常见抓取请求 returns 403 WARC
Common Crawl Request returns 403 WARC
我正在尝试从公共爬网档案中爬网一些 WARC 文件,但我似乎没有成功地向服务器发出请求。下面提供了一个最小的 python 示例来复制错误。我尝试在请求 header 中添加 UserAgent,但确实有帮助。关于如何进行的任何想法?
import io
import time
import justext # >= 2.2.0
import argparse
import requests # >= 2.23.0
import pandas as pd # pandas >= 1.0.3
from tqdm import tqdm
from warcio.archiveiterator import ArchiveIterator warcio >= 1.7.3
def debug():
common_crawl_data = {"filename":"crawl-data/CC-MAIN-2016-07/segments/1454702018134.95/warc/CC-MAIN-20160205195338-00121-ip-10-236-182-209.ec2.internal.warc.gz",
"offset":244189209,
"length":989
}
offset, length = int(common_crawl_data['offset']), int(common_crawl_data['length'])
offset_end = offset + length - 1
prefix = 'https://commoncrawl.s3.amazonaws.com/'
resp = requests.get(prefix + common_crawl_data['filename'], headers={'Range': 'bytes={}-{}'.format(offset, offset_end)})
raw_data = io.BytesIO(resp.content)
uri = None
page = None
for record in ArchiveIterator(raw_data, arc2warc=True):
uri = record.rec_headers.get_header('WARC-Target-URI')
R = record.content_stream().read()
try:
page = R.strip().decode('utf-8')
except:
page = R.strip().decode('latin1')
print(uri, page)
return uri, page
debug()
请参阅 this commoncrawl blog posting 了解最近为某些未经身份验证的请求生成 403 的更改。

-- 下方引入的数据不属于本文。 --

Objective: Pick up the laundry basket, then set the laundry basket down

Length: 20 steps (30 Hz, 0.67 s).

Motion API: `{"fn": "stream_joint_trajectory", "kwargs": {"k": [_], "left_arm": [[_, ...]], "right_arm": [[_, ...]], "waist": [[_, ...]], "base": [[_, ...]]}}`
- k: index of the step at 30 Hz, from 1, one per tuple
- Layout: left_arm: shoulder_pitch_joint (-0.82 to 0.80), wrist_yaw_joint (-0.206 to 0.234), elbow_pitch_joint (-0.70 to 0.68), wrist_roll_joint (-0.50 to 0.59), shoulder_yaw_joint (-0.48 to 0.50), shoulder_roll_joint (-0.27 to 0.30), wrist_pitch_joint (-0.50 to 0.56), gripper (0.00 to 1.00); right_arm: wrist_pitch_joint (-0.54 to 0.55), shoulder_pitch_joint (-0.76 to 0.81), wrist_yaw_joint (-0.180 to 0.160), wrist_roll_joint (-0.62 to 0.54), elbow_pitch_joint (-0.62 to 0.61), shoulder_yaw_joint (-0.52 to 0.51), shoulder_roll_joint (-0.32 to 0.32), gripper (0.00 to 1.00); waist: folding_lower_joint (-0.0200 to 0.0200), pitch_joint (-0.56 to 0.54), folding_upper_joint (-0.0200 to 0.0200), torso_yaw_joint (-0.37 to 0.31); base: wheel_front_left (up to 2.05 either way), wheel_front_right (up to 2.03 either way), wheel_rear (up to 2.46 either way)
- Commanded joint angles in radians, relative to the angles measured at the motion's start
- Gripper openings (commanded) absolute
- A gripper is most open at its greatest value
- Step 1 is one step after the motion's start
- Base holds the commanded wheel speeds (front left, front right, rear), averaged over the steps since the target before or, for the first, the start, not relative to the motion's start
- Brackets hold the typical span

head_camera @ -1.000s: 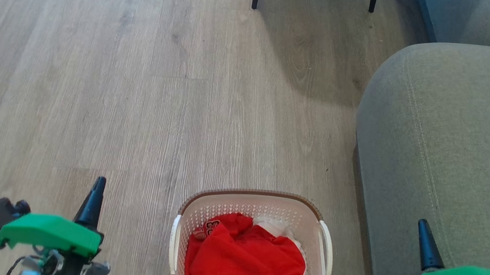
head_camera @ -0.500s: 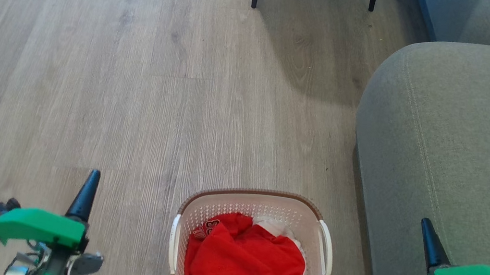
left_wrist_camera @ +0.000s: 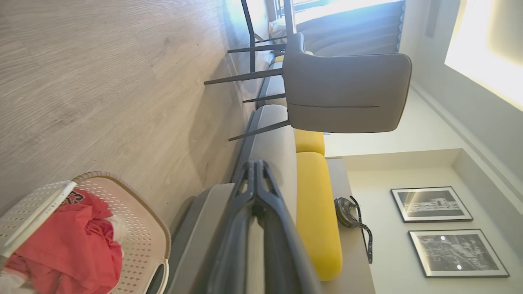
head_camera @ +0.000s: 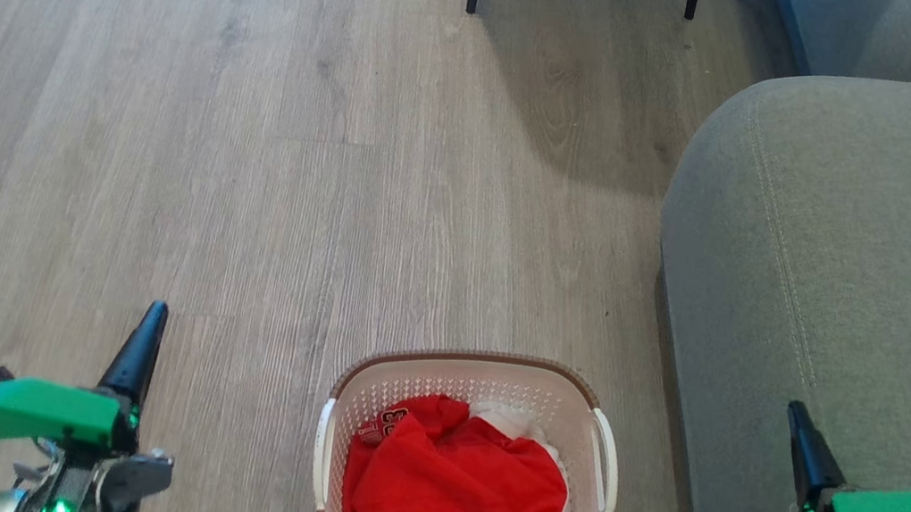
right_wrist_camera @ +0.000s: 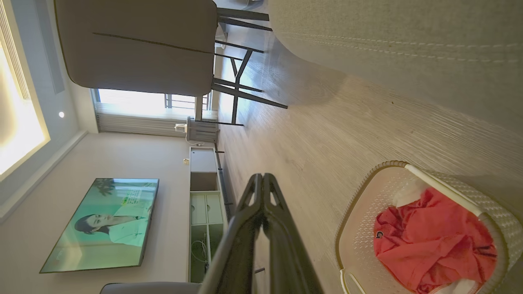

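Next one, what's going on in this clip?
A two-armed robot faces a laundry basket holding red clothes, standing on the wooden floor beside a grey sofa. Its left gripper and right gripper hover on either side of the basket, both shut, touching nothing. The basket is not yet lifted.

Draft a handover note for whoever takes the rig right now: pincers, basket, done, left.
Left pincer: shut, empty, off to the left of the laundry basket, not touching it.
Right pincer: shut, empty, to the basket's right, seen against the sofa.
Basket: upright on the floor beside the sofa, red clothing inside, handles free.
Done: nothing; no grasp yet.
Left: probably open both pincers, take the handles, lift, set down.
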Motion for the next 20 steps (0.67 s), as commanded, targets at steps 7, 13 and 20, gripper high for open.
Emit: {"fn": "stream_joint_trajectory", "kwargs": {"k": [7, 13, 20], "left_arm": [[-0.071, -0.030, -0.013, -0.097, 0.064, 0.010, 0.029, 0.00], [-0.081, -0.045, -0.001, -0.161, 0.087, 0.009, 0.047, 0.00], [-0.082, -0.047, 0.001, -0.168, 0.093, 0.007, 0.052, 0.00]], "right_arm": [[0.029, -0.063, 0.007, 0.097, -0.019, -0.002, -0.017, 0.00], [0.047, -0.070, 0.007, 0.160, -0.011, -0.013, -0.017, 0.00], [0.052, -0.072, 0.007, 0.167, -0.009, -0.017, -0.015, 0.00]], "waist": [[-0.0001, 0.001, 0.0000, -0.001], [-0.0001, 0.002, 0.0000, -0.001], [-0.0001, 0.002, 0.0000, -0.001]], "base": [[0.00, 0.00, 0.00], [0.00, 0.00, 0.00], [0.00, 0.00, 0.00]]}}
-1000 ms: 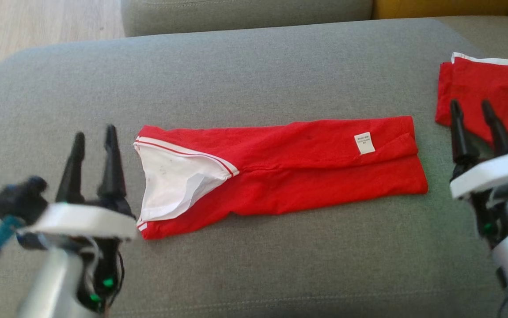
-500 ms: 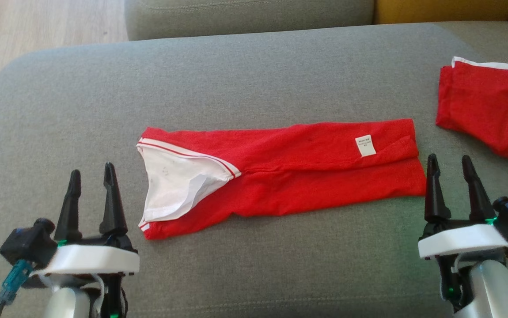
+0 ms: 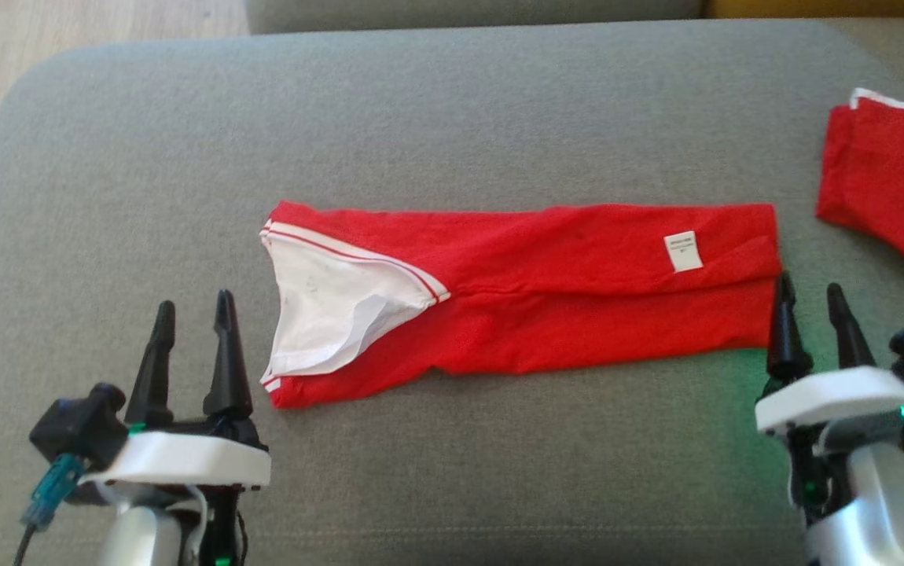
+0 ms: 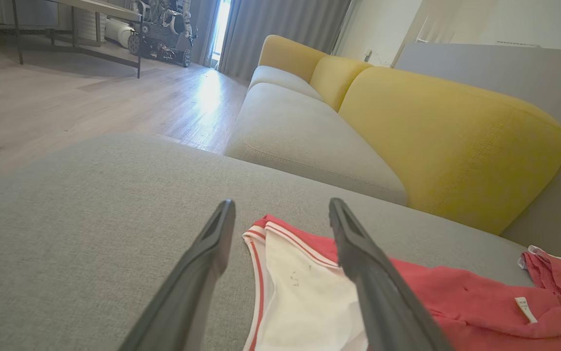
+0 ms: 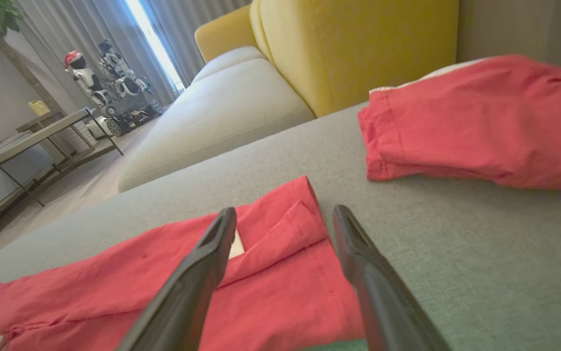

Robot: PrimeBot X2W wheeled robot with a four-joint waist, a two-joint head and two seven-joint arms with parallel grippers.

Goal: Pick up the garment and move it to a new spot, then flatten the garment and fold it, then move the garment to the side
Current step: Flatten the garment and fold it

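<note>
Head view: two red garments lie on the cushion point(image 3: 420, 118), a long garment point(image 3: 562, 314) and a smaller garment point(image 3: 892, 181); left gripper point(image 3: 194, 303) and right gripper point(image 3: 809, 283) have fingers wide.

The left gripper point(image 3: 194, 301) is now drawn back from the white collar end of the garment point(image 3: 578, 299) toward the near edge of the cushion point(image 3: 420, 118). The right gripper point(image 3: 810, 283) is no longer over the folded red cloth point(image 3: 892, 181) at the right edge; it now stands at the garment's near right corner. The head camera has shifted slightly too.
</note>
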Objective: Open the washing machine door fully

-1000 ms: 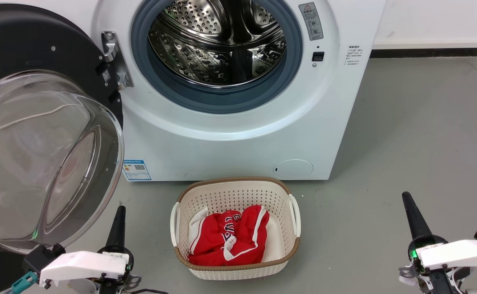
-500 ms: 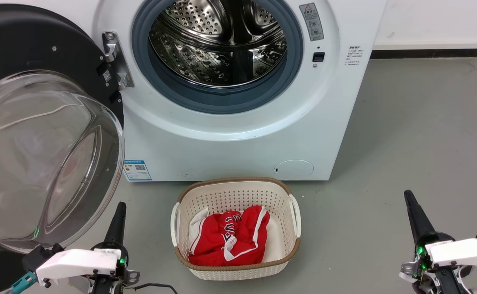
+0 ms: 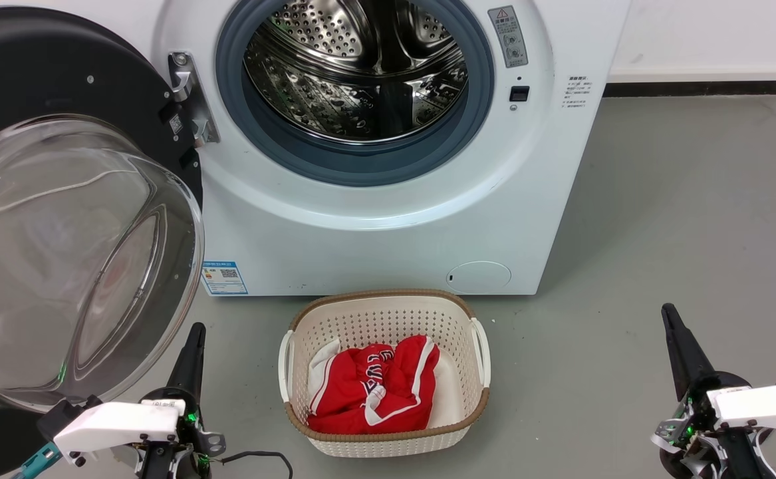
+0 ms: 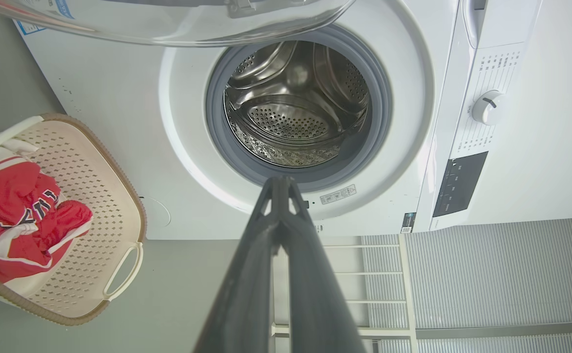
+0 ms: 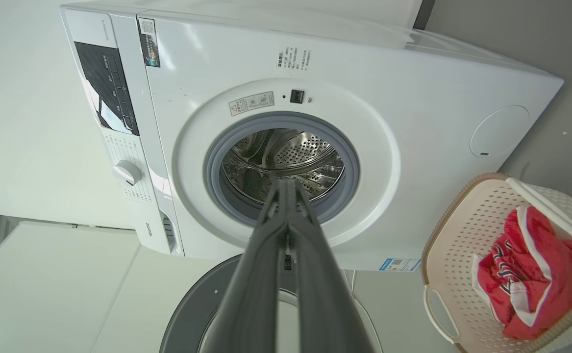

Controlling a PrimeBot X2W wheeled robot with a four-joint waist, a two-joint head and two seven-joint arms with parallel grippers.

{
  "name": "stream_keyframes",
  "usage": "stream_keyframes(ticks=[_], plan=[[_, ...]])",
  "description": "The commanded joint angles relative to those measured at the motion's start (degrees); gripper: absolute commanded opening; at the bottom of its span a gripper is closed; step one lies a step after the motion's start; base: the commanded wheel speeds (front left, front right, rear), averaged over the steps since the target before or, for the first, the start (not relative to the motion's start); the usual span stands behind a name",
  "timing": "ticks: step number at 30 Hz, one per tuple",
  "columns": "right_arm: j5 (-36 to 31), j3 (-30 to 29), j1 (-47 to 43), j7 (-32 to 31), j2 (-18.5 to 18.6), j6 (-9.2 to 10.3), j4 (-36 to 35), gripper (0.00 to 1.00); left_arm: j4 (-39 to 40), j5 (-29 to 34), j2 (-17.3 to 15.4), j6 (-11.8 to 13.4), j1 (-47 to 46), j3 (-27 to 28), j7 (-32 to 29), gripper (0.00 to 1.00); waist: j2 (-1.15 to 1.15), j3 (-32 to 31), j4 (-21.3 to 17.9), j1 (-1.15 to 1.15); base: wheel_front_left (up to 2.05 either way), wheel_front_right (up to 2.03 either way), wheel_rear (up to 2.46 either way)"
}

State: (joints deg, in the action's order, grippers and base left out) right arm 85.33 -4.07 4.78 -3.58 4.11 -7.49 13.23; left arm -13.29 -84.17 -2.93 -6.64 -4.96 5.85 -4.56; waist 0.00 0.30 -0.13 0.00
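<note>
Beyond grey floor (image 3: 660, 219), the round glossy black door (image 3: 42, 86) of the boxy white washing machine (image 3: 374, 233) is swung wide left. Opening is judged done; from the closed, empty left gripper (image 3: 196, 330) and right gripper (image 3: 668, 316), no push is needed.

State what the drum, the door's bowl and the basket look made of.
Drum: polished steel, apparently; mirror-bright, perforated. Door bowl: clear glass or plastic; see-through with glare. Basket: likely matte cream plastic, moulded holes, brown rim.

Closed left claw (image 4: 281, 182) before washing machine (image 4: 119, 127)
</note>
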Motion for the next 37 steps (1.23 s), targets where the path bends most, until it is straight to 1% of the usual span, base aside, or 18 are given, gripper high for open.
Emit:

我正在尝试从公共爬网档案中爬网一些 WARC 文件,但我似乎没有成功地向服务器发出请求。下面提供了一个最小的 python 示例来复制错误。我尝试在请求 header 中添加 UserAgent,但确实有帮助。关于如何进行的任何想法?
import io
import time
import justext # >= 2.2.0
import argparse
import requests # >= 2.23.0
import pandas as pd # pandas >= 1.0.3
from tqdm import tqdm
from warcio.archiveiterator import ArchiveIterator warcio >= 1.7.3
def debug():
common_crawl_data = {"filename":"crawl-data/CC-MAIN-2016-07/segments/1454702018134.95/warc/CC-MAIN-20160205195338-00121-ip-10-236-182-209.ec2.internal.warc.gz",
"offset":244189209,
"length":989
}
offset, length = int(common_crawl_data['offset']), int(common_crawl_data['length'])
offset_end = offset + length - 1
prefix = 'https://commoncrawl.s3.amazonaws.com/'
resp = requests.get(prefix + common_crawl_data['filename'], headers={'Range': 'bytes={}-{}'.format(offset, offset_end)})
raw_data = io.BytesIO(resp.content)
uri = None
page = None
for record in ArchiveIterator(raw_data, arc2warc=True):
uri = record.rec_headers.get_header('WARC-Target-URI')
R = record.content_stream().read()
try:
page = R.strip().decode('utf-8')
except:
page = R.strip().decode('latin1')
print(uri, page)
return uri, page
debug()
请参阅 this commoncrawl blog posting 了解最近为某些未经身份验证的请求生成 403 的更改。